Step by hesitant step we urged the reluctant Nancy forward. It took a mere 30 minutes to cover the 100 yards. After that, and another rodeo around the pig pen, we used the same tactics to motivate Sid to make the move under the power of his own trotters.
Job accomplished, my Workaway hosts Sarah and James, celebrated with a cigarette. I just breathed the pure Portuguese air.
My maternal grandparents came to the US from County Leitrim, one of the poorest counties in Ireland, early in the 20th century. They settled in Massachusetts where they raised my mother and her four brothers.
My brother and I were born in Denver, Colorado, in the 1950s. But thanks to my grandparents, and the Irish government’s policy of allowing descendents of Irish emigres to claim “foreign born” citizen status, I was able to get an Irish passport in addition to my US one.
Thank you Michael and Rose from Ballinamore.
Now, among the many lovely things about Ireland is the fact that it is an EU (European Union) country. With that, go many advantages – like being able to live and work in member countries around Europe.
That’s one of the key reasons I’ve made sure to keep my Irish passport valid for the last 25 years.
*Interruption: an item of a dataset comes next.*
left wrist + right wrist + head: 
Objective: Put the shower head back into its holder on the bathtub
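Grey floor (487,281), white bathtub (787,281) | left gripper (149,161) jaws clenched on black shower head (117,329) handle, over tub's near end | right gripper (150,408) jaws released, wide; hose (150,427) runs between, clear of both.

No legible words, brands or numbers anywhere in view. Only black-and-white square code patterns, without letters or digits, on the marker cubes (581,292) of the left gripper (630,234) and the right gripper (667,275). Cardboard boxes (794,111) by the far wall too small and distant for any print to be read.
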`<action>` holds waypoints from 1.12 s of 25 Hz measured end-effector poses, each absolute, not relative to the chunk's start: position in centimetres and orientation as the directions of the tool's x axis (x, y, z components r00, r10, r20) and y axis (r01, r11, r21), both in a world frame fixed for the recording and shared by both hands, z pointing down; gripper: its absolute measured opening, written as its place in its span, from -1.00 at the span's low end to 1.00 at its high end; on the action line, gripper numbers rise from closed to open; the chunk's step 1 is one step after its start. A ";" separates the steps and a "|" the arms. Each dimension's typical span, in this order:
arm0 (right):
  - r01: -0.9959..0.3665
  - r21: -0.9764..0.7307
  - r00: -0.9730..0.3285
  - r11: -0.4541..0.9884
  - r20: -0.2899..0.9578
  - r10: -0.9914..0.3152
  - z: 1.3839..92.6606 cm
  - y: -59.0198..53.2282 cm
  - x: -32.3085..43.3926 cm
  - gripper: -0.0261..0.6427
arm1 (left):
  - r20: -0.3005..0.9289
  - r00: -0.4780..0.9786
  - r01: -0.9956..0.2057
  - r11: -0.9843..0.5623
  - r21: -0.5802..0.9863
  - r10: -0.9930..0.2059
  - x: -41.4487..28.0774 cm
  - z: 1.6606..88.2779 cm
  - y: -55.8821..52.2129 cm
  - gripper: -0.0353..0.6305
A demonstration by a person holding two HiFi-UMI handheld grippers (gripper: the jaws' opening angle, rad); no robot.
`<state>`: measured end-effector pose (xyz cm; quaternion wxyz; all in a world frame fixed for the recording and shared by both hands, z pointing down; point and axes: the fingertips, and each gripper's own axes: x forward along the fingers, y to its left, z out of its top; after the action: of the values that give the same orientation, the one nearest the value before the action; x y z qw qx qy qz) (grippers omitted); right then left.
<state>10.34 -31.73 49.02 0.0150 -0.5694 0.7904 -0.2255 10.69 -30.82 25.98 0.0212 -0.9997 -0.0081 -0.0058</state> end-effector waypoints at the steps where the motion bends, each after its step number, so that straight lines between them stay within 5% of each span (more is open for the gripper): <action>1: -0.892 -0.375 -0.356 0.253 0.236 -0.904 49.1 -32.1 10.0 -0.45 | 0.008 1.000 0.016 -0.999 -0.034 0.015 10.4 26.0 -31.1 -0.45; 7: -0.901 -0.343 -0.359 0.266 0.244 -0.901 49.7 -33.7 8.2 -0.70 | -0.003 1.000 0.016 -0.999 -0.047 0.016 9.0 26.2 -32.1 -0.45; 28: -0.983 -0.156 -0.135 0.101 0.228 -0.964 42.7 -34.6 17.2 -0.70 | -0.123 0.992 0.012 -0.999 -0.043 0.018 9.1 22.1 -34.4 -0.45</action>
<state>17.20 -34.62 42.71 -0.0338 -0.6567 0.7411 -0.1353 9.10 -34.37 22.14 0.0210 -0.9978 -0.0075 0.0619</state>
So, how does that relate to Portugal, you may ask.
I first visited Portugal in 2011 and just fell in love with the city of Lisbon and its people. I’ve long thought about returning to Europe where I lived from ages 9 to 35 years old. I like the opportunity to be in a walkable environment, to enjoy cafes and hole-in-the-wall restaurants and many other things. Portugal stayed in my mind. The people are friendly, the weather is great and the cost of living is low.
So when I retired in June, I headed to Portugal to see if it was possible to move here. The Irish passport has been key to opening doors for me. That, and a very helpful friend who speaks fluent Portuguese and knows her way around the system. I was able to get the all important NIF (Número de Identificação Fiscal), also known as Número de Contribuinte) which is needed for all kinds of transactions in Portugal including opening a bank account and buying property.